**Work task**
For this exercise, retype the lines from the one that holds "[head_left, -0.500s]" through the one that holds "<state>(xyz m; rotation" in the records below, both included, exactly and without pictures.

Dataset excerpts:
──────────
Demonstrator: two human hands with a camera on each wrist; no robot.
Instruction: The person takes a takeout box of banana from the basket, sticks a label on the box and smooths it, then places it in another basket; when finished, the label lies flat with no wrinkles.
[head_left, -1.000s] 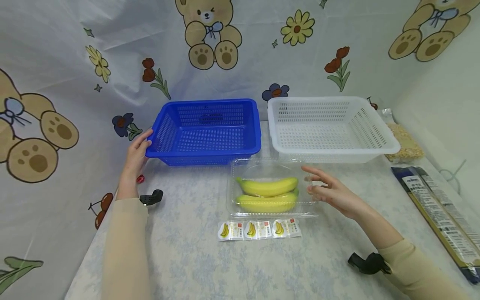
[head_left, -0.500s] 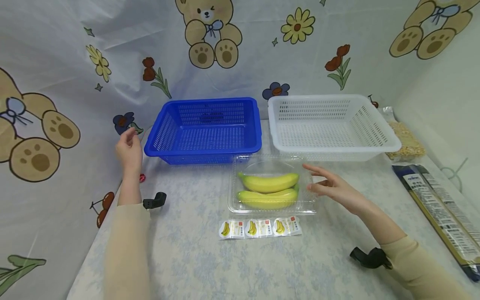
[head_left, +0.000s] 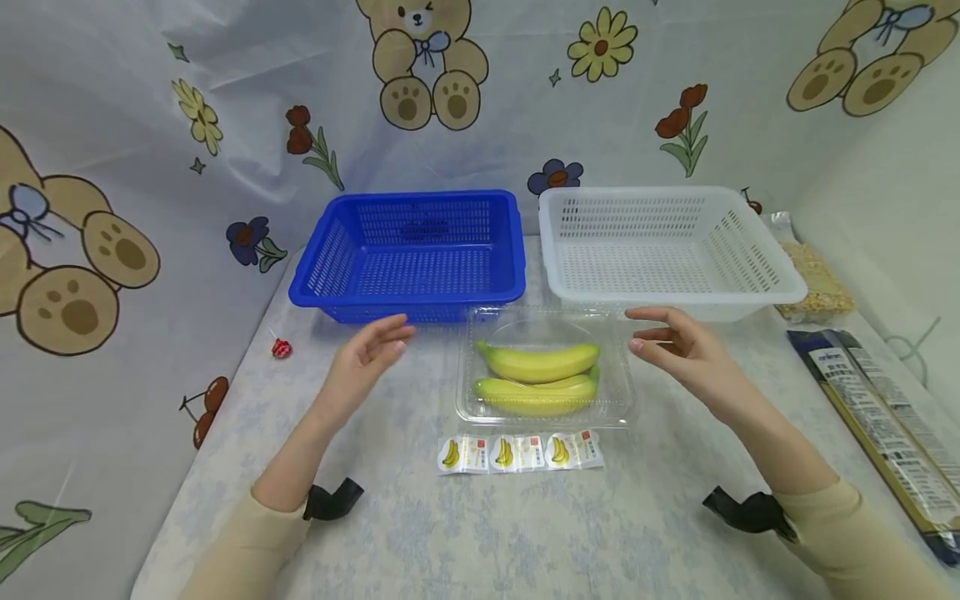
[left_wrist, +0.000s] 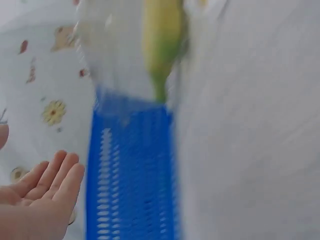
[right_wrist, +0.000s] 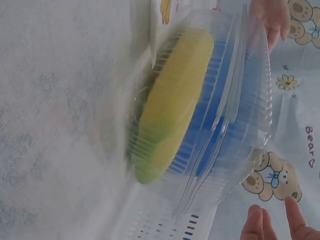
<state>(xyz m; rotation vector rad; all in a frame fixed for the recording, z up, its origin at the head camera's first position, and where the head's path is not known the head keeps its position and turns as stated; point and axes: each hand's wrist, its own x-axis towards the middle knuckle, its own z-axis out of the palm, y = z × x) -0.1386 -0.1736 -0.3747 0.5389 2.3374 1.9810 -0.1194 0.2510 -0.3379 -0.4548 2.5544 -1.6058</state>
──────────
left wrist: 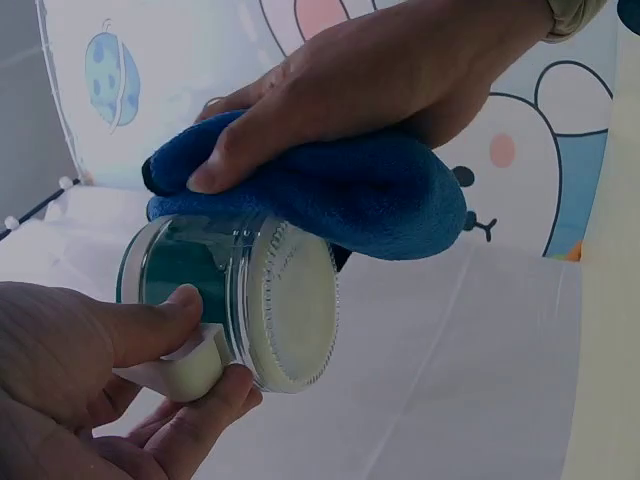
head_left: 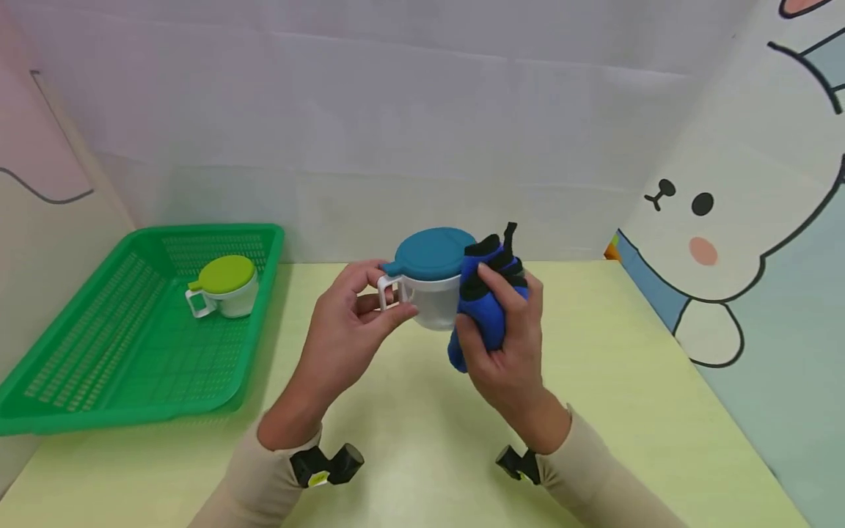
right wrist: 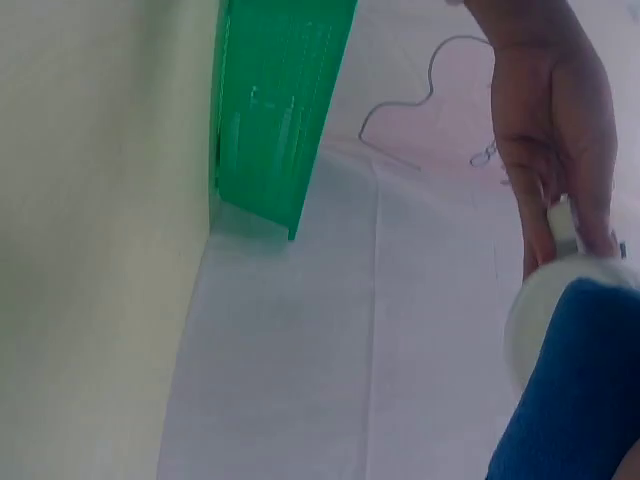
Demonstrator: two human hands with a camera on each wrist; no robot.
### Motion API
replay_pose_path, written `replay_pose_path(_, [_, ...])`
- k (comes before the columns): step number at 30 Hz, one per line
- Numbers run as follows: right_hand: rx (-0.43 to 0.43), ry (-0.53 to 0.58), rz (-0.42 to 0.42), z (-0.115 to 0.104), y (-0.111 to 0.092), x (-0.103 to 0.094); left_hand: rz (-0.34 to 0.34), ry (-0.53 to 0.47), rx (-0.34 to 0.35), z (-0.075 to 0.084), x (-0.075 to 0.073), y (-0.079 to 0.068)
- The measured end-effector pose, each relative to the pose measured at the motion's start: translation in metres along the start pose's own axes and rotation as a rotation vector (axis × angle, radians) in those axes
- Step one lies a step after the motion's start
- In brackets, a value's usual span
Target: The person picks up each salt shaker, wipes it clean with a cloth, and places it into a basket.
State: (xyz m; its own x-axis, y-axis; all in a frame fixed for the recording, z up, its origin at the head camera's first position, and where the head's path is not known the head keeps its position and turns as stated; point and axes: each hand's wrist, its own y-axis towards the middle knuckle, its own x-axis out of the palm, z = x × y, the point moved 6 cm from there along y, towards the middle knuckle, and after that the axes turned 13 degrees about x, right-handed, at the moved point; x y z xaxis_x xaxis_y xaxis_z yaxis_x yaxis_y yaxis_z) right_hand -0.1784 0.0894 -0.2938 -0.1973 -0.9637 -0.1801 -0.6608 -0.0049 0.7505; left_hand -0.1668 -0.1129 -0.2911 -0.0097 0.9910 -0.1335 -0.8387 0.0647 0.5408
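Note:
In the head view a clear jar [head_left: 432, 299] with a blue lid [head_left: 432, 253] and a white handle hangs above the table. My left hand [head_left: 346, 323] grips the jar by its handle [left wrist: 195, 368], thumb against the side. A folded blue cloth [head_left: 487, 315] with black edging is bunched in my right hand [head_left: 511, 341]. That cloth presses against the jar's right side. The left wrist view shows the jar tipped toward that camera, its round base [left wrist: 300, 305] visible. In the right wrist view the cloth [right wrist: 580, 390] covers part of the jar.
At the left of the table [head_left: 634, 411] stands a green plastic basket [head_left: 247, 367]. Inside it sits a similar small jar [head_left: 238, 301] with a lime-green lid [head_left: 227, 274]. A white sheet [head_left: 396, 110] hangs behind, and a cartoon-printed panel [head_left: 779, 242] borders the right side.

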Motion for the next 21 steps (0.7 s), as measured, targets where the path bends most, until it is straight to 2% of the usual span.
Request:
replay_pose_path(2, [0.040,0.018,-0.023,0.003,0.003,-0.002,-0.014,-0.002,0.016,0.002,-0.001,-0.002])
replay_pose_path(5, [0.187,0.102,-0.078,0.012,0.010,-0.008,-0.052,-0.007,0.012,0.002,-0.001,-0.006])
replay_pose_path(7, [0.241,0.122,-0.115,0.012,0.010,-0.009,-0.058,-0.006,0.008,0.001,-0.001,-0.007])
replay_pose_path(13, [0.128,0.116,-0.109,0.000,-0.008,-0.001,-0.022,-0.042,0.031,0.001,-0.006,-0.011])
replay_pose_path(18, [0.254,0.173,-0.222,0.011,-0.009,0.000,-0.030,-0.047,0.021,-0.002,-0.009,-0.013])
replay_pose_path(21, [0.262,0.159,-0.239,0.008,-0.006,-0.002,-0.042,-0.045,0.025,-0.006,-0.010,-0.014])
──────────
**Solution**
[head_left, -0.500s] 
[head_left, +0.000s] 
[left_wrist, +0.000s] 
[right_wrist, +0.000s] 
<state>(xyz m; rotation vector rad; all in a frame fixed for the recording, z up, its origin at the head camera's first position, and where the head's path is not known the head keeps its position and turns as stated; point and axes: each hand's wrist, its own x-axis towards the middle knuckle, its own z-axis out of the palm, y = z × x) -0.1386 -0.1736 -0.3747 0.5389 2.3374 1.9810 -0.1194 0.2510 -0.3379 -0.4548 2.5544 -1.6058</state>

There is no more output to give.